E ora? Grande è la confusione sotto il cielo di Spagna e nessuno può dire se questo sia un bene. Per decisione del governo di Madrid, il 21 dicembre si svolgeranno le elezioni regionali in Catalogna, ma l’incertezza politica intorno all’appuntamento è massima.

Ad oggi non è dato sapere se le forze indipendentiste parteciperanno o decideranno di non presentarsi e dunque di non riconoscere la legittimità del prossimo Parlament di Barcellona e del governo autonomo che ne risulterà.

La discussione è aperta e da quel che si può sapere entrambe le posizioni godono di sostenitori di peso: Artur Mas, il predecessore di Carles Puigdemont alla guida della Generalitat, sembra che spinga per fare regolarmente le liste, mentre gli anticapitalisti della Cup hanno già annunciato che per loro il 21 dicembre non sarà giornata di cabine elettorali, ma di «una paella popolare insubordinata».

Il primo banco di prova per la tenuta del fronte secessionista sarà stabilire una linea comune. Molto dipenderà da cosa cominceranno a dire i sondaggi.

Se l’opzione favorevole al distacco dal resto della Spagna verrà accreditata di una possibile maggioranza, le forze indipendentiste potrebbero convertire il voto di dicembre in un plebiscito da cui uscire politicamente molto rafforzati, soprattutto di fronte agli interlocutori internazionali, a partire dall’Unione europea.

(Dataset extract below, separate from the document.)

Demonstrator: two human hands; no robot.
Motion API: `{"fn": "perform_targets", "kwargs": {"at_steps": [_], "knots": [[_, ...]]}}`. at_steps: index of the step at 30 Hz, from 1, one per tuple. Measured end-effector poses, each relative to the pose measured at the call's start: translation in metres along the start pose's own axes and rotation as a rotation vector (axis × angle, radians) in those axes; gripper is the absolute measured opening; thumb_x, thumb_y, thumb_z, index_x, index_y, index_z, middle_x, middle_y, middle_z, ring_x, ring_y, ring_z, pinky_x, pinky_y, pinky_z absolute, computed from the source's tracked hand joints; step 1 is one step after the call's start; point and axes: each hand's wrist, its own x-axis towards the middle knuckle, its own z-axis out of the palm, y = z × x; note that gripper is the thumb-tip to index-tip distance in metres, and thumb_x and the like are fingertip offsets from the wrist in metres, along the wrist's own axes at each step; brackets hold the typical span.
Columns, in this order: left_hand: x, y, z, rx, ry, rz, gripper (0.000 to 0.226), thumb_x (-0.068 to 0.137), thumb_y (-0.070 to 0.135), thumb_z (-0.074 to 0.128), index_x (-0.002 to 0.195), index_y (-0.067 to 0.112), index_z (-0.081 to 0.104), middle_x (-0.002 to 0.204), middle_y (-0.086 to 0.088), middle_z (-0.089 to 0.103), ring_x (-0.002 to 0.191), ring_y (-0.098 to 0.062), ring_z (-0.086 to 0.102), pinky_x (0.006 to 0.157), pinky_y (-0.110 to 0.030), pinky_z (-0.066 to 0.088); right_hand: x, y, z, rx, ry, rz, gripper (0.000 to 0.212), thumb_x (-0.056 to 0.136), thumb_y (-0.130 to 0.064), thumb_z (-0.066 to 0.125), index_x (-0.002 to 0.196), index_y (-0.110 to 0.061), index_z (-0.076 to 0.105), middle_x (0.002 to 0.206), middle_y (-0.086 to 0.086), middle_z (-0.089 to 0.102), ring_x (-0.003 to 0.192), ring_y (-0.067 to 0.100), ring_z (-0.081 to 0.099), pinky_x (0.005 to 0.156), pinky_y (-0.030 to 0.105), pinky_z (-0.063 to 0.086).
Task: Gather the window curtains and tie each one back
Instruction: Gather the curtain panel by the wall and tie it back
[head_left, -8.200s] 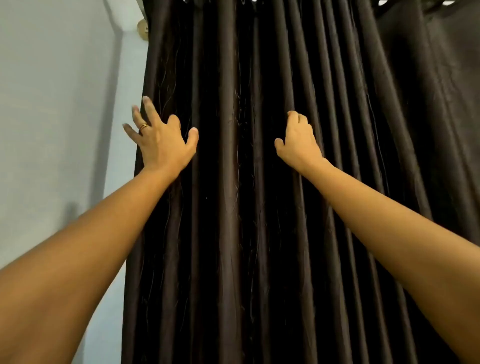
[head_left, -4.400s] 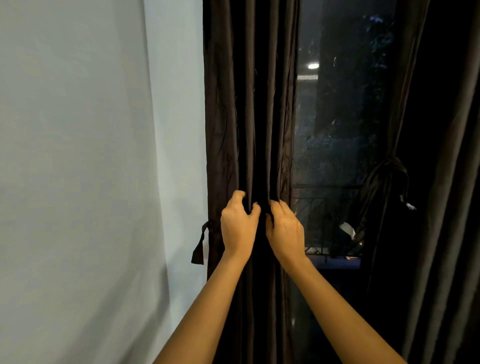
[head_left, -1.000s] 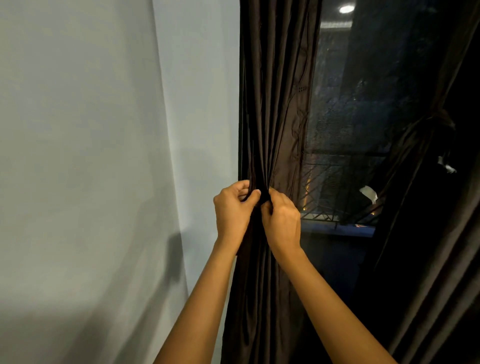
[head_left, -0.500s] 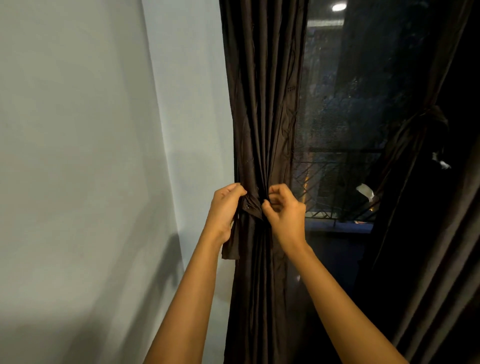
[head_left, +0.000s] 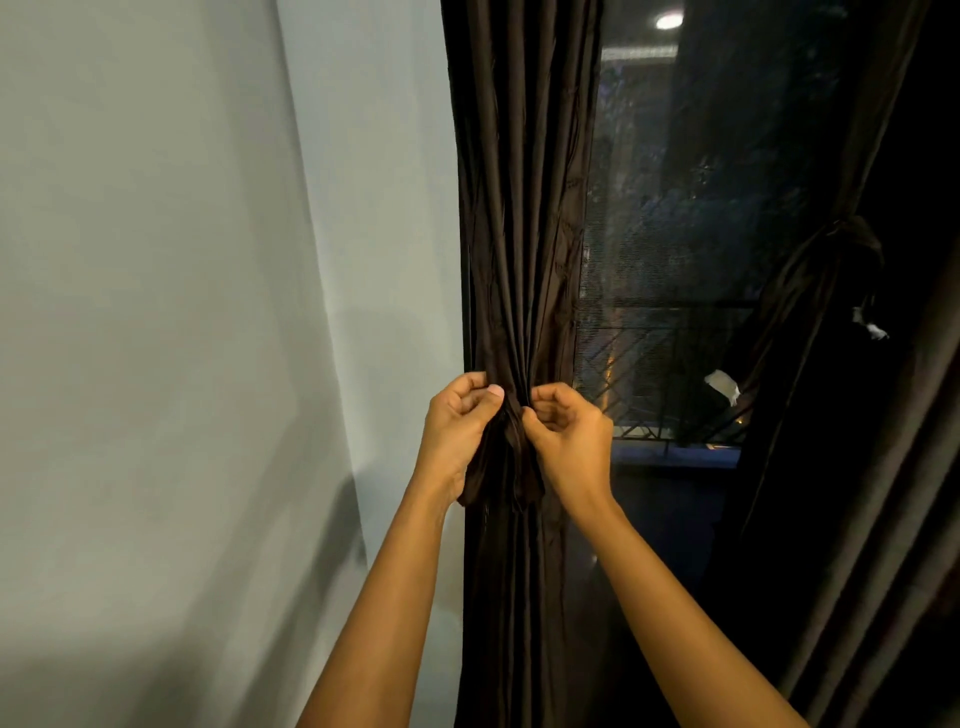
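Observation:
A dark brown curtain (head_left: 524, 208) hangs gathered into a narrow bundle at the window's left edge. A matching tie-back band (head_left: 506, 457) wraps the bundle at its waist, and its ends hang down below the knot. My left hand (head_left: 460, 431) grips the band on the left side of the bundle. My right hand (head_left: 571, 436) pinches the band on the right side. Both hands meet at the knot. A second dark curtain (head_left: 826, 291) at the right of the window is bunched and tied.
A pale wall (head_left: 208, 312) fills the left half. The dark window pane (head_left: 675, 208) shows a balcony railing (head_left: 670, 358) and a ceiling light's reflection. More dark curtain folds (head_left: 893, 519) hang at the far right.
The curtain was drawn from spread across the window into a bundle. In the last second my hands pulled the band tight at the waist; its ends now hang lower between them.

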Motion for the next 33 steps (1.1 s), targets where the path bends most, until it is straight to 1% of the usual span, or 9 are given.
{"fn": "perform_targets", "kwargs": {"at_steps": [5,8,12,15,17,20,22,27,33], "knots": [[-0.003,-0.002,0.009,-0.102,0.002,-0.077,0.038,0.091,0.012,0.059,0.127,0.001,0.052,0.116,-0.012,0.063,0.109,-0.021,0.061,0.098,-0.033,0.048,-0.003,-0.003,0.004,-0.020,0.042,0.007,0.013,0.083,-0.007,0.069,0.095,-0.011,0.069,0.078,-0.009,0.067,0.074,-0.005,0.063,0.071,0.008,0.049],[-0.001,-0.004,0.010,-0.095,0.051,-0.066,0.039,0.090,0.014,0.061,0.126,0.001,0.053,0.119,-0.017,0.062,0.114,-0.028,0.059,0.103,-0.042,0.045,-0.005,-0.006,0.003,-0.004,0.033,0.017,0.014,0.082,-0.005,0.069,0.095,-0.011,0.070,0.078,-0.012,0.066,0.073,-0.007,0.062,0.071,0.008,0.049],[-0.003,-0.005,0.008,-0.082,0.074,-0.036,0.011,0.088,0.013,0.064,0.098,0.015,0.060,0.092,-0.011,0.066,0.095,-0.027,0.061,0.100,-0.053,0.044,-0.008,-0.009,0.003,0.015,0.017,0.030,0.016,0.082,-0.005,0.069,0.096,-0.011,0.070,0.078,-0.014,0.065,0.074,-0.008,0.062,0.072,0.007,0.048],[-0.007,-0.006,0.010,-0.089,0.129,-0.003,0.008,0.084,0.014,0.069,0.082,0.018,0.062,0.087,-0.010,0.066,0.091,-0.029,0.062,0.096,-0.056,0.046,-0.009,-0.009,0.004,0.021,0.017,0.036,0.016,0.082,-0.005,0.069,0.097,-0.011,0.070,0.079,-0.013,0.066,0.076,-0.005,0.064,0.073,0.008,0.049],[-0.009,-0.008,0.011,-0.040,0.182,0.065,0.008,0.081,0.016,0.073,0.080,0.020,0.066,0.089,-0.007,0.070,0.093,-0.027,0.066,0.091,-0.048,0.052,-0.010,-0.009,0.005,0.030,0.023,0.051,0.016,0.082,-0.006,0.069,0.098,-0.010,0.071,0.079,-0.011,0.067,0.076,-0.004,0.064,0.073,0.008,0.049],[-0.014,-0.009,0.011,0.220,0.277,0.283,0.007,0.081,0.021,0.073,0.087,0.023,0.070,0.086,0.009,0.071,0.086,-0.003,0.066,0.081,-0.018,0.052,-0.010,-0.009,0.006,0.042,0.025,0.058,0.016,0.082,-0.007,0.070,0.098,-0.009,0.071,0.079,-0.009,0.068,0.077,-0.002,0.065,0.074,0.011,0.051],[-0.017,-0.008,0.014,0.352,0.315,0.382,0.008,0.084,0.023,0.070,0.092,0.022,0.072,0.085,0.012,0.071,0.082,0.004,0.065,0.075,-0.008,0.048,-0.010,-0.010,0.006,0.035,0.029,0.048,0.015,0.083,-0.007,0.069,0.098,-0.009,0.071,0.078,-0.009,0.068,0.076,-0.001,0.066,0.073,0.012,0.052],[-0.026,-0.008,0.022,0.410,0.319,0.432,0.021,0.084,0.027,0.070,0.102,0.016,0.073,0.087,0.010,0.071,0.082,0.003,0.066,0.076,-0.008,0.050,-0.012,-0.014,0.005,0.051,0.038,0.017,0.010,0.085,-0.008,0.067,0.092,-0.015,0.071,0.078,-0.009,0.070,0.075,0.000,0.067,0.070,0.013,0.052],[-0.029,-0.007,0.028,0.483,0.346,0.483,0.019,0.084,0.025,0.071,0.099,0.013,0.073,0.085,0.004,0.072,0.076,0.001,0.066,0.072,-0.006,0.050,-0.014,-0.013,0.006,0.004,0.063,-0.015,0.007,0.088,-0.013,0.065,0.089,-0.013,0.071,0.076,-0.008,0.070,0.073,-0.001,0.066,0.068,0.012,0.051]]}}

Sarebbe di fatto il «Sì» all’indipendenza in una sorta di referendum legale, quel che non fu il voto del primo ottobre.

L’esito opposto è altrettanto plausibile: l’eccezionalità del momento potrebbe portare alle urne persone che normalmente se ne tengono lontane e oggi sono spaventate dall’opzione separatista.

Conteranno i calcoli e le proiezioni, ma sarà determinante anche ciò che accadrà nei prossimi giorni di fronte alla possibile disobbedienza di Puigdemont e degli altri membri del destituito esecutivo catalano e del parlamento.

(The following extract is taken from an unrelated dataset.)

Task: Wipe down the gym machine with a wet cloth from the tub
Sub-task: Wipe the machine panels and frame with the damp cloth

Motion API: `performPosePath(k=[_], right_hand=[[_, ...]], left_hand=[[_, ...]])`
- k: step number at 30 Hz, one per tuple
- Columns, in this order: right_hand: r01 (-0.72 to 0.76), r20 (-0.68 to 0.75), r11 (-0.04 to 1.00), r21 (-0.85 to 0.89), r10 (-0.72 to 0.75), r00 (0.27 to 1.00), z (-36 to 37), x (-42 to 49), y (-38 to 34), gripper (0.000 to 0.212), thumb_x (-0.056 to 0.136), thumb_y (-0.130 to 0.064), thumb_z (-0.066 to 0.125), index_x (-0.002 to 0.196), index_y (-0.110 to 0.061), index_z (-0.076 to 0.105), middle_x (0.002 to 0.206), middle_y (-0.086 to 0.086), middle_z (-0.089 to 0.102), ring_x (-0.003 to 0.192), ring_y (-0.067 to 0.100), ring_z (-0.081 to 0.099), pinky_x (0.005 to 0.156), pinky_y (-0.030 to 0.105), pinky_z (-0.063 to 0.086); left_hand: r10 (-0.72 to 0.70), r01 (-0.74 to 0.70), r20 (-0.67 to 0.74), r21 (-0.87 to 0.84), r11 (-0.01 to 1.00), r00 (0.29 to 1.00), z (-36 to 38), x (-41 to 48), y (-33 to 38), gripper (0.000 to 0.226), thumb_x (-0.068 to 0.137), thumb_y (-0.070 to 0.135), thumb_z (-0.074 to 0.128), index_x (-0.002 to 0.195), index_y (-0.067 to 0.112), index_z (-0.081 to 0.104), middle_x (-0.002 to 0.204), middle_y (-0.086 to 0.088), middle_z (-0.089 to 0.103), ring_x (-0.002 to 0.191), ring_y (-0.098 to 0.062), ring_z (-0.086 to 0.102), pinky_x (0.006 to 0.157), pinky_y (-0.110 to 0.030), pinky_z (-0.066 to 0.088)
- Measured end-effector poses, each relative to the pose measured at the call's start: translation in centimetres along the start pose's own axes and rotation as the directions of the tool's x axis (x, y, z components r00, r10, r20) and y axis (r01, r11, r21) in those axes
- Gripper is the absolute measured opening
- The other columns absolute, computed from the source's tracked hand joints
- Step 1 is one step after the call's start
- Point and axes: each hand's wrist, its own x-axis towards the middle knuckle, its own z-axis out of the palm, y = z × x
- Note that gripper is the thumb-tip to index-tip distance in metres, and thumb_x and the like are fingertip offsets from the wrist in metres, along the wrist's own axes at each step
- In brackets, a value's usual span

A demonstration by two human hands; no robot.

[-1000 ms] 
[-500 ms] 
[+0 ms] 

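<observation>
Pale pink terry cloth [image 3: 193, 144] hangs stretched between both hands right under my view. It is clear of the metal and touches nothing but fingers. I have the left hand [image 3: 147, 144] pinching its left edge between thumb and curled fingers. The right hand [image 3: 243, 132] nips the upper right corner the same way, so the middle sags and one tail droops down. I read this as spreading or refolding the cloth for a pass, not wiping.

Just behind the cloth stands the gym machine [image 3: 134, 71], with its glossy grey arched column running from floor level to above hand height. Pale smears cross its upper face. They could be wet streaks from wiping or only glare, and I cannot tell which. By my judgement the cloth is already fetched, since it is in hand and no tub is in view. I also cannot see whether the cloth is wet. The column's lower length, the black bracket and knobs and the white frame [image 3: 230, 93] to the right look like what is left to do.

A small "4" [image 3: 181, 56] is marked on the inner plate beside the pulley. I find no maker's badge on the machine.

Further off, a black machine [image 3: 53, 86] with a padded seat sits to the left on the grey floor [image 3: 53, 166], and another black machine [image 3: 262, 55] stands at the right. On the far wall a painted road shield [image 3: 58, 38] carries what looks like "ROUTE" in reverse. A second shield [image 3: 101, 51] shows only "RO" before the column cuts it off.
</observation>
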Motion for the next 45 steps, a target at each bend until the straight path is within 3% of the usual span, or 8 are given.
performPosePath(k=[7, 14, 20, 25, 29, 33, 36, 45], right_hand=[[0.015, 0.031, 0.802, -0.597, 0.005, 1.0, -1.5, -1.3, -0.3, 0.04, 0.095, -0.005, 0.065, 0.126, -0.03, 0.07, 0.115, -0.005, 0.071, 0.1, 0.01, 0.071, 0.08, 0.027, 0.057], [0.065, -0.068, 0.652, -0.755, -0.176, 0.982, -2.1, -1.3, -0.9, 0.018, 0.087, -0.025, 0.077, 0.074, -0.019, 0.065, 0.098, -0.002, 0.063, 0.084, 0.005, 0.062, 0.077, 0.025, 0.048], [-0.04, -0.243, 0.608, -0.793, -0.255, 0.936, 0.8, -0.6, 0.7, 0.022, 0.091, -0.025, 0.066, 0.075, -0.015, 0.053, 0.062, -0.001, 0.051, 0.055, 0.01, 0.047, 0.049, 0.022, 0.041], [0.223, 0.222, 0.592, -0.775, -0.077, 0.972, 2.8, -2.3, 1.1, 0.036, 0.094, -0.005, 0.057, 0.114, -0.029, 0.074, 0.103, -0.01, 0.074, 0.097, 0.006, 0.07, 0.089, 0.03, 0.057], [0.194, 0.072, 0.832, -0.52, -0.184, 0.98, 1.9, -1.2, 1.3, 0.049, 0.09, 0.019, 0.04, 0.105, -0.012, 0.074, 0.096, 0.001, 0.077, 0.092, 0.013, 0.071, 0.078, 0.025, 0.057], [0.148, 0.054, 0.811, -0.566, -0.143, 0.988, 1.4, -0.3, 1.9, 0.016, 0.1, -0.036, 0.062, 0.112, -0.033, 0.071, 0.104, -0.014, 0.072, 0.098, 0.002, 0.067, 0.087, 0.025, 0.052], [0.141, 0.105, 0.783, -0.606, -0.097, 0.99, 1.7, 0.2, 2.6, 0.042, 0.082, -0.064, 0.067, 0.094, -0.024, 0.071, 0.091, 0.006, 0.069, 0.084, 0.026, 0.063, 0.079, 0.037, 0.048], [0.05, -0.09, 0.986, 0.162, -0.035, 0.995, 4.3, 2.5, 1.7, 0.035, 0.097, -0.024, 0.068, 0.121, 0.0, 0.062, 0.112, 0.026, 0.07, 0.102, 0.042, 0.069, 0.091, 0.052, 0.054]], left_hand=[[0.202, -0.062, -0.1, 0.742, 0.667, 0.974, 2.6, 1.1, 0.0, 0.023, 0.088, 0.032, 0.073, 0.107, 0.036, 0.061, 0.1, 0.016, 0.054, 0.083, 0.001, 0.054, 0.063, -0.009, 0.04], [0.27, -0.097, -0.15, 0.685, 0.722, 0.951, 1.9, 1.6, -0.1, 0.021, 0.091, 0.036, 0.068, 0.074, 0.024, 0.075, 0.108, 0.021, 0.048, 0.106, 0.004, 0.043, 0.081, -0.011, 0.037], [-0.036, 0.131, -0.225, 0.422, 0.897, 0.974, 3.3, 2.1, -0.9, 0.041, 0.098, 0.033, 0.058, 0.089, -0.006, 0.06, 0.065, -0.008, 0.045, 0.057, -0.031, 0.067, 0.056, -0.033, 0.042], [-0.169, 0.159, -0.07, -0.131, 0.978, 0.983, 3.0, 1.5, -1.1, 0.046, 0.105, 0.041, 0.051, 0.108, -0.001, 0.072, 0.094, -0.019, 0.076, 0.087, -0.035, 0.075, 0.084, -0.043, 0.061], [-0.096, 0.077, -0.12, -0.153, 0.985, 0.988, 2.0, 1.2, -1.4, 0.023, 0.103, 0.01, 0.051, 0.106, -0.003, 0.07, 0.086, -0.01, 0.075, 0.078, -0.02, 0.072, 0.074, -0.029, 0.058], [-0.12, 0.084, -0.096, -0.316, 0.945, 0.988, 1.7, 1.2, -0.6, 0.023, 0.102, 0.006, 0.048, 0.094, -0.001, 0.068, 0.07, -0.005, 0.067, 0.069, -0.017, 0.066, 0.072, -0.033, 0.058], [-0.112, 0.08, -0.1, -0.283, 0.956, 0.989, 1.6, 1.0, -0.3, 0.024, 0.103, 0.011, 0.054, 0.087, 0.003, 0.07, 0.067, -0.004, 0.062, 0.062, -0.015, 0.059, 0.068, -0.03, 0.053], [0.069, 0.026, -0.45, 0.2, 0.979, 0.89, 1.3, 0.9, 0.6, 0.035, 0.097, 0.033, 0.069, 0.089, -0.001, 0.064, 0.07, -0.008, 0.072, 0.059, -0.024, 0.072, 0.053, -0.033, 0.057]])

Gli ingredienti per un’escalation ulteriore ci sono tutti: il leader nazionalista ha già fatto sapere che si considera ancora pienamente in funzione e la procura generale ha già preannunciato l’esercizio dell’azione penale contro di lui in caso di mancato rispetto delle misure messe in atto dal governo di Mariano Rajoy su autorizzazione del Senato.

Gli ultras di ambo le parti probabilmente in questa fase sperano la stessa cosa: un Puigdemont tratto in arresto che rappresenti, per gli uni, il ristabilimento simbolico di un ordine che piaccia ai nostalgici del regime franchista, e per gli altri l’immagine di un «martire della libertà» da poter usare politicamente.

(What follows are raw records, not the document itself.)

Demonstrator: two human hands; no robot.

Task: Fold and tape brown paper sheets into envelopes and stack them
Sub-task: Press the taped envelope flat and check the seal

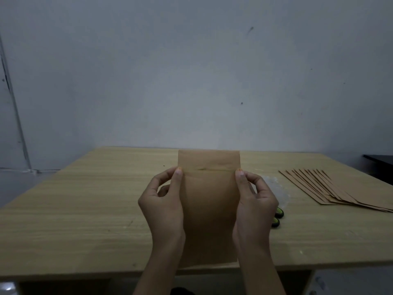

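Above the wooden surface, left hand and right hand pinch a folded brown envelope upright by its side edges, fingers curled narrow round it, likely to check the flap before adding it to the fanned stack at right.

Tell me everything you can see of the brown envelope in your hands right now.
The brown paper envelope is a plain, tall rectangle of matte kraft-like paper, held upright facing the camera over the wooden table. A horizontal fold line crosses it near the top, with a faint glossy streak, possibly tape. The left hand and right hand pinch its side edges, thumbs on the front at that line.
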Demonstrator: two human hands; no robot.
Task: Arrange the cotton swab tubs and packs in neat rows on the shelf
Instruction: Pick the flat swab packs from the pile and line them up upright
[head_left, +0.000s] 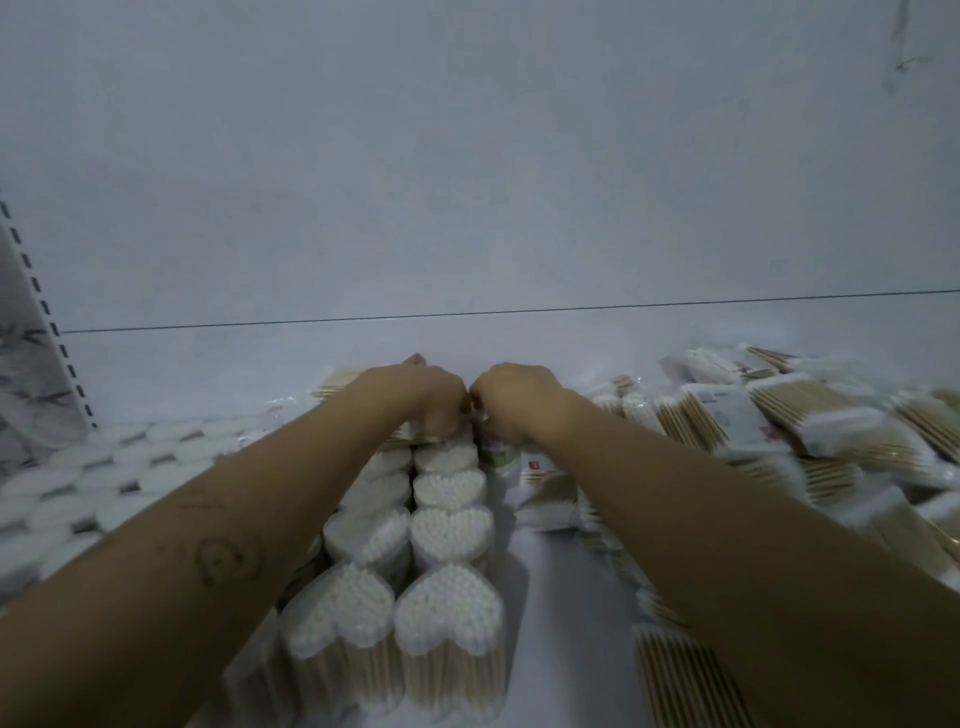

Se invece non si giungerà a questi scenari da preludio di una guerra civile e il 21 dicembre sarà «semplicemente» la più importante elezione regionale catalana dal ritorno della democrazia 40 anni fa, sarà decisiva la configurazione delle forze in campo.

Alla precedente tornata, la lista Junts pel Sì univa due partiti assai diversi come i nazionalisti di centrodestra del PDeCat di Mas e Puigdemont e l’Esquerra republicana di Oriol Junqueras.

Nei giorni precedenti alla dichiarazione d’indipendenza, non sono mancate enormi tensioni fra i due gruppi, soprattutto quando era parso che Puidgemont volesse convocare elezioni anticipate per evitare l’applicazione dell’articolo 155.

Da quel momento, la leadership dell’ex president, accusato di essere debole e indeciso, non è più così salda.

Se il cartello elettorale si manterrà, si unirà ad esso anche la Cup? Difficile, ma non impossibile. Un blocco unico renderebbe più evidente e chiaro il carattere quasi-referendario del voto.

Sul fronte anti-indipendentista, Ciudadanos si avvia a consolidarsi come la forza di maggior peso. Il partito con più problemi è Podemos, diviso fra la direzione nazionale che contrasta l’ipotesi di secessione e la federazione catalana che invece la appoggia.

Non è fantascienza immaginare che Albano Dante Fachin, il leader catalano del partito di Pablo Iglesias, finisca per passare alla Cup, mentre spetterà soprattutto al carisma e all’intelligenza della sindaca di Barcellona Ada Colau organizzare al meglio l’offerta elettorale della sinistra federalista e del dialogo. Un compito che, ad oggi, non pare facile.